At the University of Michigan, they developed twelve digital information literacy competencies by which to gauge the roles librarians could play in supporting research data management, to create communities of practice, to align current research data practices with research needs, and to understand research needs depending on research contexts.
“Use data terminology that offers the most traction in getting your message across.” –Jake Carlson
The University of Minnesota started offering a data management course to increase digital literacy among students, providing guidance on organization and documentation, data access and ownership, data sharing and reuse, and preservation techniques. This course combines asynchronous online and in-person data management coursework.
Evaluation and assessment of research data needs and users is critical to providing relevant, useful solutions. In teasing out the needs, policies and procedures can be developed to overcome high turnover of students supporting faculty, standardizing data management skills, and providing training and support to achieve a baseline research data management literacy.
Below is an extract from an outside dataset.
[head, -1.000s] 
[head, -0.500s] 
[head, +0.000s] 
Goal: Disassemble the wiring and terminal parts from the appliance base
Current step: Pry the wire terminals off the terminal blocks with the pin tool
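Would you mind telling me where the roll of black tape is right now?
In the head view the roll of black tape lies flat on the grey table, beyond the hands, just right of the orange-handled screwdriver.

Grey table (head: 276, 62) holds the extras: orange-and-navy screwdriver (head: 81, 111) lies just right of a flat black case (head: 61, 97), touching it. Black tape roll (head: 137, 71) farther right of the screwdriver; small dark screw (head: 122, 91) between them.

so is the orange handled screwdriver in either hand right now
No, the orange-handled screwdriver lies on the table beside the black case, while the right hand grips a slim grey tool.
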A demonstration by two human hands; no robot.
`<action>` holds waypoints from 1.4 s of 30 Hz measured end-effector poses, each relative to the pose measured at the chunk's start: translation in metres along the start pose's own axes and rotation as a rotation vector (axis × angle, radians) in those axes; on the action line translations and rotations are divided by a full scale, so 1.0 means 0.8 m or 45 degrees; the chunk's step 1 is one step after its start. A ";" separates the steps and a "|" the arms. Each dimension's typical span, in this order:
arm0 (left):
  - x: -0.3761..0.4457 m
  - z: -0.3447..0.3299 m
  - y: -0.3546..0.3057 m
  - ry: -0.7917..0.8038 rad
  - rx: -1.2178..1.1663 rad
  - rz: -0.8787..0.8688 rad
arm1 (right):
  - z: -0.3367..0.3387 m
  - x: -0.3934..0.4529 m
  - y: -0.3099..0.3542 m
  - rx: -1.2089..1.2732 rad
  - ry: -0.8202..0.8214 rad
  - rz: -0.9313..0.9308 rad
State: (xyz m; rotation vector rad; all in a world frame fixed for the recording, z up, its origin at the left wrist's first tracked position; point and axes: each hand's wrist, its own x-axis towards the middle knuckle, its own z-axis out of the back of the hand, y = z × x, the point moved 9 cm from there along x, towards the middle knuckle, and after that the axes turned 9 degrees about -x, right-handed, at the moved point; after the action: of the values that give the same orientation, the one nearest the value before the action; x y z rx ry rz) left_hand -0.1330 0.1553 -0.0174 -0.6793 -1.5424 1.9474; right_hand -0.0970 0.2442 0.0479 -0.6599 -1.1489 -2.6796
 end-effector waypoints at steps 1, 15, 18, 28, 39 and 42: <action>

The University of Cincinnati even went so far as to incorporate research data management literacy requirements in their strategic plan, accentuating it as a vital skill to be acquired by faculty and students alike.
Jumpstarting a Research Data Program with Limited Resources
Mary Molinaro, Director of the Research Data Center, University of Kentucky
Raise awareness of research data services before building a team or creating a community.
Research Data Services at the University of Colorado Boulder
Shelley Knuth, Senior Research Data Specialist, University of Colorado Boulder
Incentivize best practices by creating research data management competitions for seed funds.
Virginia Tech University Libraries’ Data Service Pilot with the College of Natural Resources and Environment
Natsuko Nicholls, Research Data Consultant, Virginia Tech
Workflows must allow for creativity and spontaneity.
University Data Policies and Library Data Services
Abigail Goben, Assistant Information Services Librarian, University of Illinois-Chicago
Create separate data policies rather than lumping them in with IT to ensure they address the entire data lifecycle.
Again and again over the course of the day, people repeatedly spoke to the necessity of creating a culture that supports effective research data management. And because research is so incredibly collaborative, it is also a distributed activity. Building infrastructure to support distributed research data management must happen in tandem with policy development to clarify roles at every point of the data lifecycle, processes involved in research data management, and the needs of researchers.